Our Faith, Stripped Bare
I often feel frustrated by the lack of silence in my life because I delude myself into believing that if I had more silence, I would be more contemplative and open to divine inspiration. Most of the time prayer is a dry spell of presenting myself before God and waiting to hear.
Better prayers I have had came to me without my volition, in unexpected places; such as on the bus, at dusk when going home after a long day.
Lately have I discovered that the best way to pray is to offer your life to God as a prayer. Often we think this means a cloistered life. But, as the English writer Dorothy Sayers (1893-1957) taught us, a contemplative life is also possible for lay life.

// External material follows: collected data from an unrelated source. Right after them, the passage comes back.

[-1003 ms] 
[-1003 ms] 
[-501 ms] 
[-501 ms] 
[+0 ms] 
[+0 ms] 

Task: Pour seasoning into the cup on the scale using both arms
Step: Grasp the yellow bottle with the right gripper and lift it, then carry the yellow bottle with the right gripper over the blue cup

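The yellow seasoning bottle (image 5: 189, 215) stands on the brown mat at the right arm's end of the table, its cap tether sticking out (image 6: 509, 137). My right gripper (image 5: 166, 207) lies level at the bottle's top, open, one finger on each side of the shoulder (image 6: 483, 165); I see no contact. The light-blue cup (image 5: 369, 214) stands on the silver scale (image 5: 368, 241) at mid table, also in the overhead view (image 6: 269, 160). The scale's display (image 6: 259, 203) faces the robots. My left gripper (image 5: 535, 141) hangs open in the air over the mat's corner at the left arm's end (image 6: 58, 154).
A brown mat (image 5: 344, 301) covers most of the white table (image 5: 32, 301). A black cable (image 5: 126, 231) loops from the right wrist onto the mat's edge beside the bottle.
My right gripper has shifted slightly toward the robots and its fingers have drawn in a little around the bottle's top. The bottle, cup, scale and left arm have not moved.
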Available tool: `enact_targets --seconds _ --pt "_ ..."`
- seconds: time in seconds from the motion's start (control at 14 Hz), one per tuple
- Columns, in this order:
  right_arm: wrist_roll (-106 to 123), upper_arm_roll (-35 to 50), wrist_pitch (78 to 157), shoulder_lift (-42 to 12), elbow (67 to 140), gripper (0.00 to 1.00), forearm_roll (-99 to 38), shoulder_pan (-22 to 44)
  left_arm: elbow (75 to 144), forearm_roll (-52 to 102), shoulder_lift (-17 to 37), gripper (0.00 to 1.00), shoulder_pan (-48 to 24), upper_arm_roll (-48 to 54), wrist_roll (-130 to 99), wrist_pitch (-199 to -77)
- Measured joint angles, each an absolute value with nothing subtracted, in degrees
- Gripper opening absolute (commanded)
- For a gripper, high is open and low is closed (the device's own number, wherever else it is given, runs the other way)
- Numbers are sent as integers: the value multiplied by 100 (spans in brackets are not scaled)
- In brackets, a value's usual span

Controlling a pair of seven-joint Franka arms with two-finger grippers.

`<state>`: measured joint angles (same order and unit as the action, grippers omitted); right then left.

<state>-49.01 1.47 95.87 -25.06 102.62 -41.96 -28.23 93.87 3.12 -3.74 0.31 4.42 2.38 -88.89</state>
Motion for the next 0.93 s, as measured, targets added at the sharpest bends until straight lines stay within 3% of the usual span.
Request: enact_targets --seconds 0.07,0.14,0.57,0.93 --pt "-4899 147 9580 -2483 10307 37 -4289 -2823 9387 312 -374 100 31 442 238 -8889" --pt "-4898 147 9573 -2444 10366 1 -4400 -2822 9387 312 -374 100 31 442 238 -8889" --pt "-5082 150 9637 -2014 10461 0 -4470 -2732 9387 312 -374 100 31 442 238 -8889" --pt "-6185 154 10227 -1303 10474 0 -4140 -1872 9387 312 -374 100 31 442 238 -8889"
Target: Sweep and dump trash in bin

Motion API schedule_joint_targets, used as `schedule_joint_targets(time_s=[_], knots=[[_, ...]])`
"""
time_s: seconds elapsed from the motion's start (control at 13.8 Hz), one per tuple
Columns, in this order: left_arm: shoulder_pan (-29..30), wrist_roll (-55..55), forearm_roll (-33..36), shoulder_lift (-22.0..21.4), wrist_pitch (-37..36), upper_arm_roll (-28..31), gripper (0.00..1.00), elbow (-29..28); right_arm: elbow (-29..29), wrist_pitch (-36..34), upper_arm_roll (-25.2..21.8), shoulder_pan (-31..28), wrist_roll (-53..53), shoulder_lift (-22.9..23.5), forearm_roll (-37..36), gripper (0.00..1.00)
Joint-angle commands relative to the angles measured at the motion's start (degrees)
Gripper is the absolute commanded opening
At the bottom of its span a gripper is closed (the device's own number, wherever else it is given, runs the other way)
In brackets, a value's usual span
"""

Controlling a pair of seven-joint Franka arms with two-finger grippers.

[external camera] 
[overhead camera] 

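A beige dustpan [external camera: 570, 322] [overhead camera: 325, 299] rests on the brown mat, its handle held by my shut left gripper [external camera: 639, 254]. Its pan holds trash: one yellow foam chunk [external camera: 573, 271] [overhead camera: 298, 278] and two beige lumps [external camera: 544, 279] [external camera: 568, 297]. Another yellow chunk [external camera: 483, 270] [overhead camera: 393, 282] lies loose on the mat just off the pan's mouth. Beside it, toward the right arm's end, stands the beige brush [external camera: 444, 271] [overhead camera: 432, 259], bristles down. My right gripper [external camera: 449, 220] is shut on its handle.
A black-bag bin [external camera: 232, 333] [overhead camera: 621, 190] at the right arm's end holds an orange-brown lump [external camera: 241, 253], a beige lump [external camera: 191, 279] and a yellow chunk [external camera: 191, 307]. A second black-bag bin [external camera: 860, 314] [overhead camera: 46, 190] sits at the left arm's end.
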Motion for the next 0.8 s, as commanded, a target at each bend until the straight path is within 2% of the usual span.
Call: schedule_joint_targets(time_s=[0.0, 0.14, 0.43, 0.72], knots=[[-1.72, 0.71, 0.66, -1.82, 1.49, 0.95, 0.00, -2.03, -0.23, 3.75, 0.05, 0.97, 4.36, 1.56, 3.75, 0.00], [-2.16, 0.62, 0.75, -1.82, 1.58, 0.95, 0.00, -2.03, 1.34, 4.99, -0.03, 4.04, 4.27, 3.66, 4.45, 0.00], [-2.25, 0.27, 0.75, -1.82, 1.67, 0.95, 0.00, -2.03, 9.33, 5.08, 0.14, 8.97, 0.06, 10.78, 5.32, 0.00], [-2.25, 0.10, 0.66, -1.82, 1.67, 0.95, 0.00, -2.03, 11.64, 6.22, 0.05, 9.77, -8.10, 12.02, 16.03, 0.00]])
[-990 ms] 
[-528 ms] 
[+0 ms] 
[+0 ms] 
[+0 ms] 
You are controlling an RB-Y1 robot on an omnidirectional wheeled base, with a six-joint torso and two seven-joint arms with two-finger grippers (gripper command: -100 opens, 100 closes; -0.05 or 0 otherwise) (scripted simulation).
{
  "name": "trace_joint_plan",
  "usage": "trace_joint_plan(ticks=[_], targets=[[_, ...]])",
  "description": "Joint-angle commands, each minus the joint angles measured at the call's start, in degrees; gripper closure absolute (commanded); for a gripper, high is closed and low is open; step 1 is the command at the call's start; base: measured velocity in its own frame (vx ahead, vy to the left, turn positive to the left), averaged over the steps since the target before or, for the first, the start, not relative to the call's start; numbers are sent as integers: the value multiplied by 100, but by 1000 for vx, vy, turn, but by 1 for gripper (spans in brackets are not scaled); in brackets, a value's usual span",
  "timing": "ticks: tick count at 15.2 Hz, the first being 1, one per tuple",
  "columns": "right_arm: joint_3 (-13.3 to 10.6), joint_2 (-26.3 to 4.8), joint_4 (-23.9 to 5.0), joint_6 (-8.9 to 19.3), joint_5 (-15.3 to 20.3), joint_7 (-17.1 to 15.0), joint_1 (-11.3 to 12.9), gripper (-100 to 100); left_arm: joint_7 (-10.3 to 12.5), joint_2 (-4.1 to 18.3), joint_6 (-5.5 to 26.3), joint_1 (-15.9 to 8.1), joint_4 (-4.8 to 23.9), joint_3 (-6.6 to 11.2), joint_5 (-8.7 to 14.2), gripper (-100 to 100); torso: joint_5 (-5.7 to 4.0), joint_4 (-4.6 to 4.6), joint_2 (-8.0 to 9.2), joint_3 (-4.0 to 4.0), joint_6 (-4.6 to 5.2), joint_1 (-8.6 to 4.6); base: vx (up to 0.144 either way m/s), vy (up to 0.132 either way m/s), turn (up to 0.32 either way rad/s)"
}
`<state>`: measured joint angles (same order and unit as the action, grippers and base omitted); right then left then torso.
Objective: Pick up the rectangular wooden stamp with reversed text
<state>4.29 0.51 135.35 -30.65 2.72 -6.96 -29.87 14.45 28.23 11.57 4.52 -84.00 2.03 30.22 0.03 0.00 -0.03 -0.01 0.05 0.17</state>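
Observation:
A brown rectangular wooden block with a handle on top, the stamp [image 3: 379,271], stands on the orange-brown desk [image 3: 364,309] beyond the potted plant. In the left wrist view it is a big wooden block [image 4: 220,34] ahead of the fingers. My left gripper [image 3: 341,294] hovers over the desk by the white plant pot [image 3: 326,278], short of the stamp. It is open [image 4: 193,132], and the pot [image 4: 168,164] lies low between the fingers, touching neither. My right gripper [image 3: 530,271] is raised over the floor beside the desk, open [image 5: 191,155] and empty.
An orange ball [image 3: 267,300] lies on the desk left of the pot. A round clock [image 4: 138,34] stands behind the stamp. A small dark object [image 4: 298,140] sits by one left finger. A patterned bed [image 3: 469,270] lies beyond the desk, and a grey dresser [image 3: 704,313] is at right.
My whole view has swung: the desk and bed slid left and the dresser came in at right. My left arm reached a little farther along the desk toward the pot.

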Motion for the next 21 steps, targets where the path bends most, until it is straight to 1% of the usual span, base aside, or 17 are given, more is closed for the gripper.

I am lucky enough to work close to a cathedral, and so sometimes I’m able to attend midday Mass. Still my prayer at that time is a crowded zoo of floating distractions, personal concerns, the daily grind and all. So more recently I learnt to offer my distractions as prayer, and found peace. So it was rather consoling to observe that even those who dedicate their whole lives to the life of prayer and silence suffer the same frustrations as myself.
I recently watched a documentary film called No Greater Love by Michael Whyte. You cannot put a value on prayer, like you can a product, it still remains a mystery, says its premise.
Whyte says it took him ten years of correspondence before he was given the unprecedented access to the monastery of the Most Holy Trinity in London’s Notting Hill. The monastery of the Discalced Order of Carmelite Nuns was founded in 1878.
As most Catholics know, Carmelite nuns lead a cloistered life dedicated to prayer and contemplation, rarely leaving the monastery except to visit a doctor or dentist. Silence is maintained throughout the day with the exception of two periods of recreation, as Whyte put it.
No Greater Love gives a unique insight into the cloistered life of the Carmelites by interweaving a year in the life of the monastery with the daily rhythms of Divine Office and work. One is shocked into reality at how mundane the making of the Holy Bread for Communion is. Like every other job, it follows a factory line: dough-making, baking on steel plates, cutting with perforating machines, shipment packing, and so on.
The film follows a year in the life of a novice who is professed and one of the senior nuns who dies. Though mainly an observational film, there are several interviews which offer insights into the lives of the nuns. One of them, Sr Christine Marie of John of the Cross, says: Silence echoes the eternal word. It acts to fulfil the unfailing power of God and is full of life’s expectancies, and there’s redeeming grace in it.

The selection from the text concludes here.